Un premio ai virtuosi della raccolta differenziata, in regola con il pagamento della tassa sui rifiuti, combinato a un sistema di economia circolare che consenta a cittadini e imprese di recuperare quanto versato per la Tari e di reimmettere liquidità sul territorio. L’idea, che parte da una start-up innovativa sarda con sede a Olbia, è stata oggetto di un incontro nella sede dell'assessorato degli Enti Locali, alla presenza degli assessori regionali degli Enti Locali, Quirico Sanna, e del Turismo, Gianni Chessa. “Un progetto trasversale che intende coinvolgere il territorio, i cittadini e le attività economiche e produttive – dichiara l'assessore Sanna – e a cui stiamo guardando con grande attenzione e interesse. Un’iniziativa che potrebbe essere oggetto di un protocollo di intesa da presentare ai Comuni. Oggi abbiamo avviato una prima importante interlocuzione, ma contiamo di attivare una più ampia condivisione all’interno della Conferenza Regione Enti Locali”.

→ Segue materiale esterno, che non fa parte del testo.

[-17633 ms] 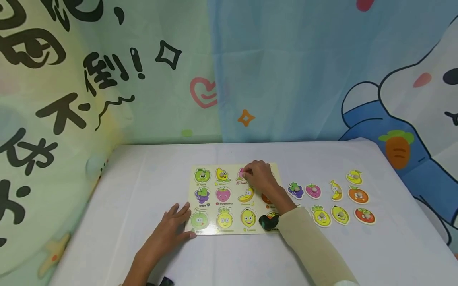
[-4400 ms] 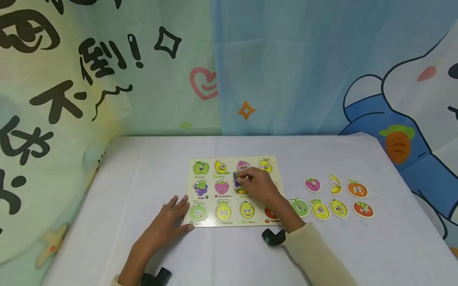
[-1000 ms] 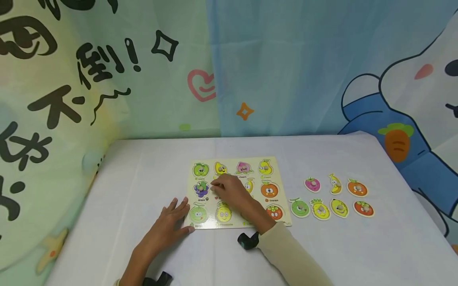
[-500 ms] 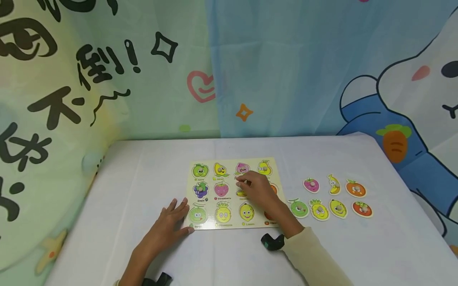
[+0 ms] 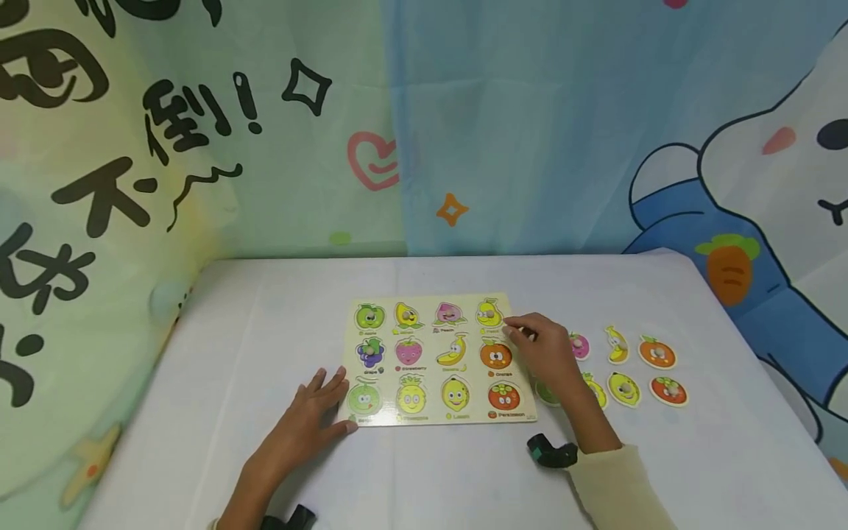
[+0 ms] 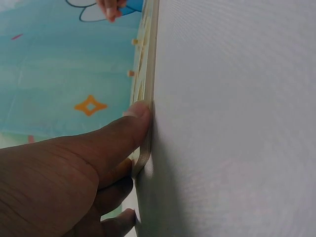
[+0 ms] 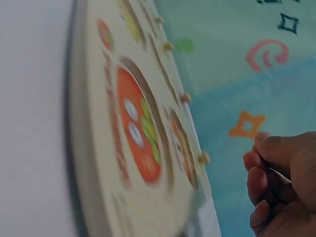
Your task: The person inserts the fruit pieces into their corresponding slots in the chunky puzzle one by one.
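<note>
A pale fruit puzzle board [image 5: 391,421] lies on the white table. Knobbed pieces sit in its top row, and the grape piece [image 5: 371,353] sits in the second row. My left hand [image 5: 306,421] rests at the board's near left corner, fingers extended; in the left wrist view its thumb [image 6: 131,126] touches the board's edge. Over the board's right edge hovers my right hand [image 5: 546,353], fingers loosely bent, thumb and forefinger close together, with no piece seen between them. It partly covers the strawberry piece [image 5: 579,346], melon piece [image 5: 546,394] and pineapple piece [image 5: 598,391].
Right of the board lie the banana piece [image 5: 617,345], orange piece [image 5: 657,353], lemon piece [image 5: 624,389] and red persimmon piece [image 5: 669,391]. A printed cloth backdrop [image 5: 517,147] hangs behind the table. Each wrist carries a black camera, such as the right wrist camera [image 5: 551,451].
The peach, pear and grape pieces have gone into the board. Over the last second my right hand moved from the grape place rightward to the board's edge. My left hand stayed put.
</note>
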The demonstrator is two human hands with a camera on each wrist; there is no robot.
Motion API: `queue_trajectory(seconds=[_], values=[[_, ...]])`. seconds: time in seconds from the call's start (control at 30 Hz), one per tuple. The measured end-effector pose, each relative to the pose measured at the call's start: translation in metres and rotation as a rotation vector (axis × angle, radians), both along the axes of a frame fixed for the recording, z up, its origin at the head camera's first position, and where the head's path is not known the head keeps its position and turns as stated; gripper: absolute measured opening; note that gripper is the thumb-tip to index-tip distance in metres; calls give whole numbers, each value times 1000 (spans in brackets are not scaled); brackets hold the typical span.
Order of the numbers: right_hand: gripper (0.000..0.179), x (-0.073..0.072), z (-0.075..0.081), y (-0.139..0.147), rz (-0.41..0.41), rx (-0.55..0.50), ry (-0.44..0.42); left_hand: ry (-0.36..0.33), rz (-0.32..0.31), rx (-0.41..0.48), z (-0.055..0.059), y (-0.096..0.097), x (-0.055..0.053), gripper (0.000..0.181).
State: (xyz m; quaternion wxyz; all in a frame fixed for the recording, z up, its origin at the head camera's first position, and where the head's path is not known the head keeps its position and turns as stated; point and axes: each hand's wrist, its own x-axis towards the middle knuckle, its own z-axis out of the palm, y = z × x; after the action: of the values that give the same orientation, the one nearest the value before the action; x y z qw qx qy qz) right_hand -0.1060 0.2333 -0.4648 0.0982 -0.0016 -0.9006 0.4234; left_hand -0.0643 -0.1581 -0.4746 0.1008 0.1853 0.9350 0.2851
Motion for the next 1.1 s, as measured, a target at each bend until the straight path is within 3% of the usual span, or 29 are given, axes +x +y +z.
queue_trajectory(seconds=[0.17, 0.5, 0.8, 1.1], values=[[25, 7, -1, 29, -143, 68, 30, -5, -4, 4, -2, -2, -1, 71], [33, 24, 3, 78, -313, 64, -123, -1, -6, -1, -3, -4, -2, 71], [37, 26, -8, 96, -370, 48, -225, -5, 18, -3, -5, -1, 0, 71], [38, 25, -20, 95, -289, 100, -226, 3, 5, -1, -5, -2, -2, 72]])
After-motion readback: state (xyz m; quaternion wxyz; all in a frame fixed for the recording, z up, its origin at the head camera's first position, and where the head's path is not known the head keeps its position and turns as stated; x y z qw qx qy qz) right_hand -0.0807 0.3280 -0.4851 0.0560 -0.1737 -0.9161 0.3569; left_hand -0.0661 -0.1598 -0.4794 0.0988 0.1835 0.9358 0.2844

Due i principali obiettivi legati alla premialità della restituzione della tassa sui rifiuti: l’incentivo all’incremento del volume di raccolta differenziata (beneficio ambientale) e la ricaduta economica sul territorio, attraverso un sistema di pagamento che vincoli la spesa alle attività economiche di un’area specifica. “Crediamo con convinzione – conclude l'assessore Sanna – in tutti quei progetti che abbracciano l’idea di un’ ‘Isola verde’. Ogni opportunità che segua questa direzione deve essere seguita con attenzione e la massima condivisione sul territorio”.